OpenMetrics Further Configuration
A few extra tricks to get the most out of OpenMetrics with Datadog. For all the options available, you can check out the sample YAML here. It’s a solid starting point.
Whitelisting for cost control
Don’t be greedy with [".+"]
—it’s tempting, but messy. This of course ensure complete visibility but often enough most metrics are not relevant and will not be used. Instead, add metrics one at a time or use focused patterns like ["nodejs.+"]
. Precision saves money.
Tagging
As any other integration, the data sent to Datadog includes the infrastructure tags however, it is possible to enrich the data with default tags.

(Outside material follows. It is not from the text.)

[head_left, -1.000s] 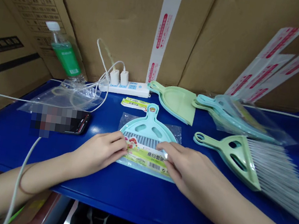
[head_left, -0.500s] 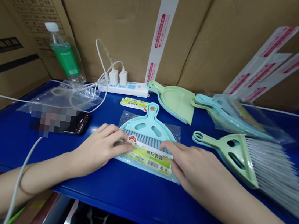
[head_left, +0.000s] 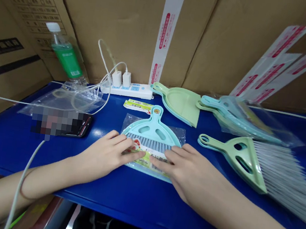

For instance, you could add a service
tag, a team
tag and more. Don't hesitate to abuse of it. Since the tags are unique to all values, they do not add cardinality and do not add cost.
Ignore Tags
## @param ignore_tags - list of strings - optional
## A list of regular expressions used to ignore tags added by Autodiscovery and entries in the `tags` option.
#
# ignore_tags:
# - <FULL:TAG>
# - <TAG_PREFIX:.*>
# - <TAG_SUFFIX$>
This may look counter intuitive but this could be relevant when you have one agent collecting data from multiple external sources. In that case, the tag information regarding the agent location and its infra are not relevant to the data collected and may lead to confusion. Ignoring those tags could be a good option.
Auto Scrape
Datadog can auto-discover metrics from Prometheus endpoints (scrape doc)—but should it? Probably not. It’s like turning on all the lights when you just need the fridge. Of course, you'll get complete visibility wihtout efforts but those metrics are also counted as custom metrics and include a cost. As mentioned before a white listing approach is the recommended approach.
Metric Collection Limit
There’s a soft cap of 2,000 metrics per scrape. Not a hard wall, but if you need more, just talk to support. Remember: it’s not just metric names—every tag combo counts too. This soft limit is here to ensure the number of custom metrics does not explode without prior consent.
Conclusion
OpenMetrics may seem like just another spec at first glance—but once you get under the hood, it’s a powerful ally for anyone serious about observability. Whether you’re exploring gauges, counters, or histograms, the key lies in understanding how they behave and how Datadog interprets them. And hey, while setup is straightforward, the real magic comes from making intentional choices: whitelisting wisely, picking the right histogram configuration, and tagging like a metadata wizard.
In the end, it’s not just about collecting metrics—it’s about collecting the right metrics in a way that helps you troubleshoot faster, scale smarter, and sleep better. So go ahead, fine-tune that config, embrace percentiles when they matter, and remember: not all metrics are created equal—but with the right setup, they can all be incredibly useful.